Items from a data source:
=== Begin Enclosure ===
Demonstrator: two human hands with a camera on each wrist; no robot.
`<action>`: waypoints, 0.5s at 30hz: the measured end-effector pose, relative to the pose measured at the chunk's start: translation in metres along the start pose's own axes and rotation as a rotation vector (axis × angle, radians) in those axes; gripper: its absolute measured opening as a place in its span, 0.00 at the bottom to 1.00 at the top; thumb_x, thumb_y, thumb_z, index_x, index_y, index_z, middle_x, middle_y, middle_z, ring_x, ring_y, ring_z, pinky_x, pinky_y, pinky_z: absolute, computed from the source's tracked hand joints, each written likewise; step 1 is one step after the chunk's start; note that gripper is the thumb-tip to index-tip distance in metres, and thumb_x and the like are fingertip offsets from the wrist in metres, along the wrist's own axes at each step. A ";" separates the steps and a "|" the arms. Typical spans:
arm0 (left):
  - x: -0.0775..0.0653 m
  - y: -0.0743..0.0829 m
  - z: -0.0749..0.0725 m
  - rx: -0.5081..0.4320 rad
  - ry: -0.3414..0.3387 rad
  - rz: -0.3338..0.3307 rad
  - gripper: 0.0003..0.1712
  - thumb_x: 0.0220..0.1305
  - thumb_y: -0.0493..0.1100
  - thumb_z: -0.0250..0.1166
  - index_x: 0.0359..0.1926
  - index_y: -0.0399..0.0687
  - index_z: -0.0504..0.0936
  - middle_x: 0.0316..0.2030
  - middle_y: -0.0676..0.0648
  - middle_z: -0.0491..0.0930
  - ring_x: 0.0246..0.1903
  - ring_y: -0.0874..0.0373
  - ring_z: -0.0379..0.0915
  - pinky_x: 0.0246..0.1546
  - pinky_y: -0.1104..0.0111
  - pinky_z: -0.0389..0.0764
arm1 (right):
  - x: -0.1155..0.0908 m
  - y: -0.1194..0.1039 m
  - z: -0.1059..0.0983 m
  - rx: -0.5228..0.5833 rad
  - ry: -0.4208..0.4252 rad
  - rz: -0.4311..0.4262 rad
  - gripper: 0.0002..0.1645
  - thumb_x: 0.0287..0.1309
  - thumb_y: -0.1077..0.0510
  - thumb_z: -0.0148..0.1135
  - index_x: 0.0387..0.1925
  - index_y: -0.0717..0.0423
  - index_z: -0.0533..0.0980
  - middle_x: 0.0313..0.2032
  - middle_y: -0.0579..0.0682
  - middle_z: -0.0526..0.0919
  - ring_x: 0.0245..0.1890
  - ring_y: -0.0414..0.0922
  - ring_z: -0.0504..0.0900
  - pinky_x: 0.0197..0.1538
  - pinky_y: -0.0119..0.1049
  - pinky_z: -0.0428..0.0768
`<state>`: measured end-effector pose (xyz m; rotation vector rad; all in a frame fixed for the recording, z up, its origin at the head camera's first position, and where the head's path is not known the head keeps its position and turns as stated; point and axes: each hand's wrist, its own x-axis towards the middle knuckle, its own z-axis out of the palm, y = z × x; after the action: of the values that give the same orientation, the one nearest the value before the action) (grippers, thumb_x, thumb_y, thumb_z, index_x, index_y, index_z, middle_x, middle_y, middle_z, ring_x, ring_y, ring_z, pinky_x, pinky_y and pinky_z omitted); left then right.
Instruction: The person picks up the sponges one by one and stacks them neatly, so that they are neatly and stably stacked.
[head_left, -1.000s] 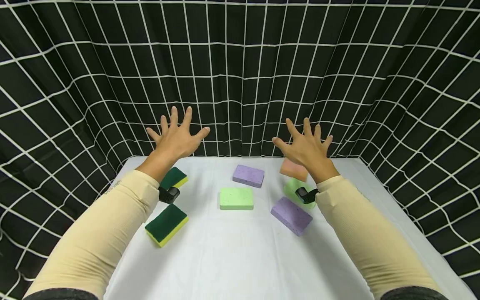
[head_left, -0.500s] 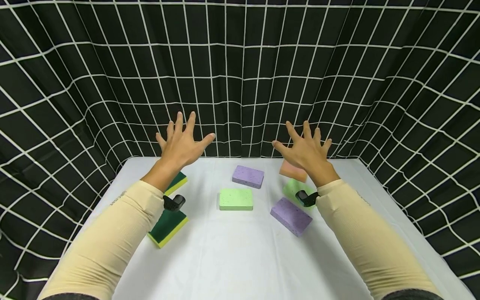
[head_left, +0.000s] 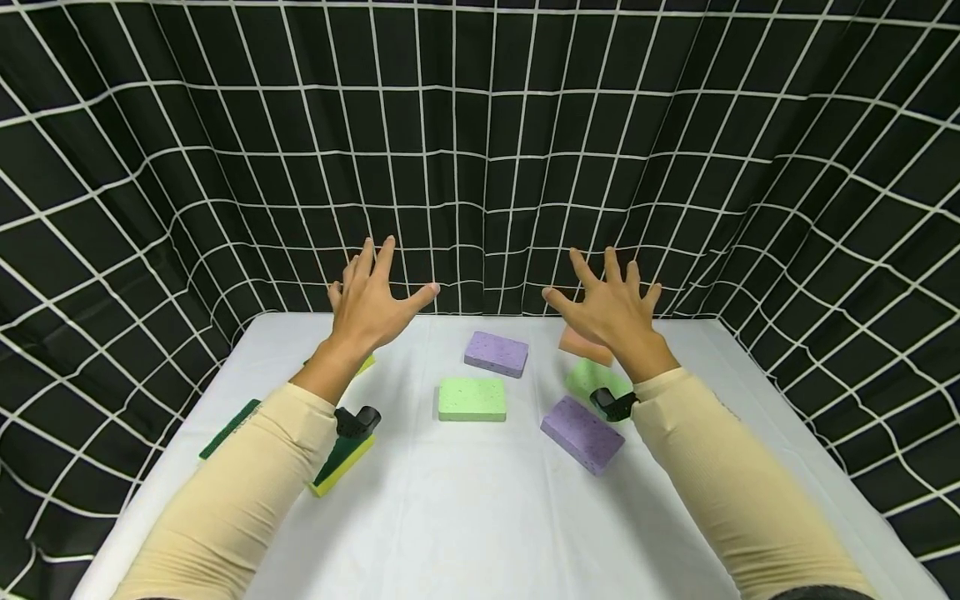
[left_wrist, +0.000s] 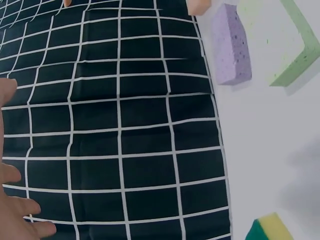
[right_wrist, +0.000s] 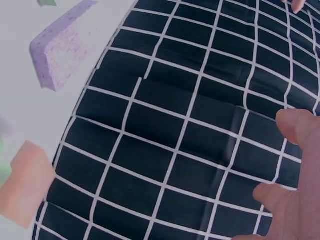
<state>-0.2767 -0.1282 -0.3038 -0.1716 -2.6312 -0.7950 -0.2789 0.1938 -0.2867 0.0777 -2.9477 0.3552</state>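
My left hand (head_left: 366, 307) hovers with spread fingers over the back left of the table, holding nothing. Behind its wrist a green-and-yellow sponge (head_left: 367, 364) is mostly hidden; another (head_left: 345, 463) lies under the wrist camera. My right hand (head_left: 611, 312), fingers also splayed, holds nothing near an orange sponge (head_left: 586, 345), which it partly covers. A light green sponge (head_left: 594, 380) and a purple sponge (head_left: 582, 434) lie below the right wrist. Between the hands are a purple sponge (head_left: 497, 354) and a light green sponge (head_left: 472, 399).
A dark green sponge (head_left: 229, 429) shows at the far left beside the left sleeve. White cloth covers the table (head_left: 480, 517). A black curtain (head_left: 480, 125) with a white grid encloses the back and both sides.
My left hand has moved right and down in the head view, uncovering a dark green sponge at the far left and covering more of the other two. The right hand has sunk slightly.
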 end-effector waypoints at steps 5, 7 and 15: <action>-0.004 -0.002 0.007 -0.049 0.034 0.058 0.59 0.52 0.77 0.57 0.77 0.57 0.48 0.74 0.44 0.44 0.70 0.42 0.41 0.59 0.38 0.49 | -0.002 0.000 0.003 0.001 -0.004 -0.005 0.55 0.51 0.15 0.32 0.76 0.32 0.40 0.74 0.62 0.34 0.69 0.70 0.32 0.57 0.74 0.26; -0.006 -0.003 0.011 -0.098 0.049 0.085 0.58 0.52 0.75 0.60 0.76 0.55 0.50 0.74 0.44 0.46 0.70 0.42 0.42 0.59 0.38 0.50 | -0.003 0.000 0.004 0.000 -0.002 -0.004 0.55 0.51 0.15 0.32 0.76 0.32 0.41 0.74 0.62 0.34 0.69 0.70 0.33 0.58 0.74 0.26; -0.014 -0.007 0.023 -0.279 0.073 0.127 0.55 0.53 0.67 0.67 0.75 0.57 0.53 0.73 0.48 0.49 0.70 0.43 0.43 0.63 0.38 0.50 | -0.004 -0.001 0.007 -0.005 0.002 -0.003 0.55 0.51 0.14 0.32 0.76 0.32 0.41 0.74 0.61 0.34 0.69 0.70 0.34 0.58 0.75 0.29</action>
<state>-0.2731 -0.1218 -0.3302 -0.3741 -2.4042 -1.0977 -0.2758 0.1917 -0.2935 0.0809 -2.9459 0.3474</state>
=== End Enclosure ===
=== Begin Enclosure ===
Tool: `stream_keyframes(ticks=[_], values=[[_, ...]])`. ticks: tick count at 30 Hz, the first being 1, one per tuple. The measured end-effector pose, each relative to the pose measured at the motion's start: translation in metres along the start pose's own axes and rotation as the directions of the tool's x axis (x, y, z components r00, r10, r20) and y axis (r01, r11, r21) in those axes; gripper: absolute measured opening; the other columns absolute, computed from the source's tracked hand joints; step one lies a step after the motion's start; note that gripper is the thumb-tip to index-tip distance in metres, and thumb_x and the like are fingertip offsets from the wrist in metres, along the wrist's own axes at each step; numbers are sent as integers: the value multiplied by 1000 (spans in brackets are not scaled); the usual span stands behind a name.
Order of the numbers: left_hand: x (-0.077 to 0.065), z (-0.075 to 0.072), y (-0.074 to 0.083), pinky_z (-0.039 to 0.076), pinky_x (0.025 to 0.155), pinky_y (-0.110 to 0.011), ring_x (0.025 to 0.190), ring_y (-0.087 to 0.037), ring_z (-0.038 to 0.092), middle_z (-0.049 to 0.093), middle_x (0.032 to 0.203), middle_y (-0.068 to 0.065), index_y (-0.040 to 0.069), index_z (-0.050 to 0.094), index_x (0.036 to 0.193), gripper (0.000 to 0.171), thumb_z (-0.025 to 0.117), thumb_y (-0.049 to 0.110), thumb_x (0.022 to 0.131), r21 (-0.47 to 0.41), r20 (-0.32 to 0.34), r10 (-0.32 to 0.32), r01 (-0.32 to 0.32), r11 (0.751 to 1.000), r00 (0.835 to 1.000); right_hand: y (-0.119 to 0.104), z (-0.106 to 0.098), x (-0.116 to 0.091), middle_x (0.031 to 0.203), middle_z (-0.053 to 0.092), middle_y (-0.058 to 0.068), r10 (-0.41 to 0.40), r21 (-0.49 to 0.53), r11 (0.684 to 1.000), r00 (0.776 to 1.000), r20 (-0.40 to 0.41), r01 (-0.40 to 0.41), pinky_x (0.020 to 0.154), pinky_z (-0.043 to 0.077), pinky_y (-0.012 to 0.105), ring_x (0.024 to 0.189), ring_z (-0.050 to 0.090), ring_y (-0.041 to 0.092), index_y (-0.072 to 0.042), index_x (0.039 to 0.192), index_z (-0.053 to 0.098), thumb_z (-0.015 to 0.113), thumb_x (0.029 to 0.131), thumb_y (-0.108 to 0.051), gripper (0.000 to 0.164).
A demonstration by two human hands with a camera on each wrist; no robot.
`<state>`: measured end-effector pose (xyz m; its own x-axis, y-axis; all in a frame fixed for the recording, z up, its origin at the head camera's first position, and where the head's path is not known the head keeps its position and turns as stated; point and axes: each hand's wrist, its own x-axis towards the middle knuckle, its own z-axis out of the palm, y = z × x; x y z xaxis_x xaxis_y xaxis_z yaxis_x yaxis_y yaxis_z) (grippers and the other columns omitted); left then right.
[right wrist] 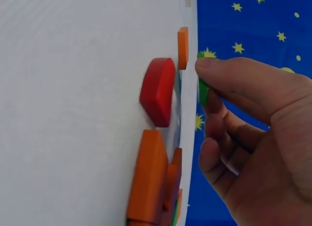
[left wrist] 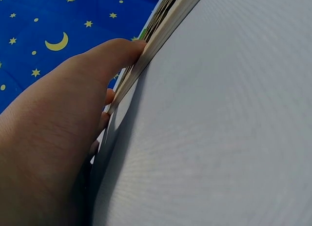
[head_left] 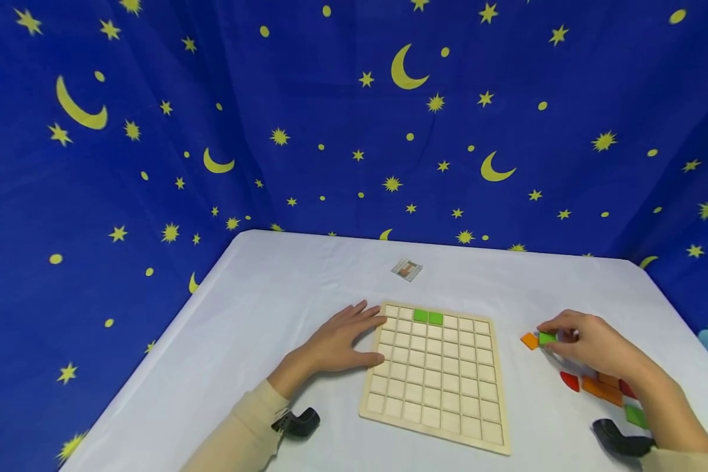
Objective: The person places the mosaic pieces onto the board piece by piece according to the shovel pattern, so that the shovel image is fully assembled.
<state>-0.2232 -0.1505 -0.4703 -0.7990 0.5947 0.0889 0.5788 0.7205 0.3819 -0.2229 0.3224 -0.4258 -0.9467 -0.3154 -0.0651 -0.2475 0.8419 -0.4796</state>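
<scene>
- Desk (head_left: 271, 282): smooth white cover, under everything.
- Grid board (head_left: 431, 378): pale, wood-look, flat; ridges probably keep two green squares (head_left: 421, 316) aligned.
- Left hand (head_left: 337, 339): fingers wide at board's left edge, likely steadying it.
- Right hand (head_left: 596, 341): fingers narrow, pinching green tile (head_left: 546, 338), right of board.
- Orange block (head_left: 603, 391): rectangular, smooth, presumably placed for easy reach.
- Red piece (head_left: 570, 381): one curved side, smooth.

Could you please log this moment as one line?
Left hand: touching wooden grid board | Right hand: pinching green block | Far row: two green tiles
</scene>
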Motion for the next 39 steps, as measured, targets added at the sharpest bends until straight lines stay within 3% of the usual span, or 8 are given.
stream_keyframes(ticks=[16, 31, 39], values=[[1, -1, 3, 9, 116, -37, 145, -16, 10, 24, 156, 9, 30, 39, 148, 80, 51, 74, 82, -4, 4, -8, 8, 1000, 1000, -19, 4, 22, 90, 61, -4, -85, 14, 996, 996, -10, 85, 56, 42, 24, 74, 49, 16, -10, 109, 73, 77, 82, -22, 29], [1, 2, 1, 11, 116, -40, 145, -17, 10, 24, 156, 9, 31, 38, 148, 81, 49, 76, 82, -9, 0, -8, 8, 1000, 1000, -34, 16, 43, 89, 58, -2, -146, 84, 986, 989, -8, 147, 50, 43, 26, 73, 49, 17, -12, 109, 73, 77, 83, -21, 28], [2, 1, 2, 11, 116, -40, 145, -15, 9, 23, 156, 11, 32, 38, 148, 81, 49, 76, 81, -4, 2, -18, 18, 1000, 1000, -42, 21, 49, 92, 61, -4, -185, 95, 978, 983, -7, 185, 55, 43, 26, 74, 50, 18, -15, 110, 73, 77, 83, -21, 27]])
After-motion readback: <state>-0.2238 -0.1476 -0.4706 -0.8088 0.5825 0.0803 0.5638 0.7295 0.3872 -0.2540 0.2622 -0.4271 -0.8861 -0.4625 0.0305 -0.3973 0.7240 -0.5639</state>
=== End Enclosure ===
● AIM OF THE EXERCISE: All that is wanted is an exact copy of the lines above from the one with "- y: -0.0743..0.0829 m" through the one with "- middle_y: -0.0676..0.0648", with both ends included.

● TASK RESULT:
  - y: -0.0743..0.0829 m
  - z: -0.0749..0.0725 m
  - rx: -0.5081..0.4320 rad
  - ry: -0.3414..0.3387 rad
  - rz: -0.3338..0.3307 rad
  - gripper: 0.0003..0.1712
  - thumb_x: 0.0220..0.1305
  - thumb_y: -0.0493..0.1100
  - thumb_z: -0.0250..0.1166
  - index_x: 0.0359..0.1926
  - index_y: -0.0399..0.0687
  - index_z: -0.0504..0.0936
  - middle_x: 0.0316..0.2030
  - middle_y: -0.0676..0.0648

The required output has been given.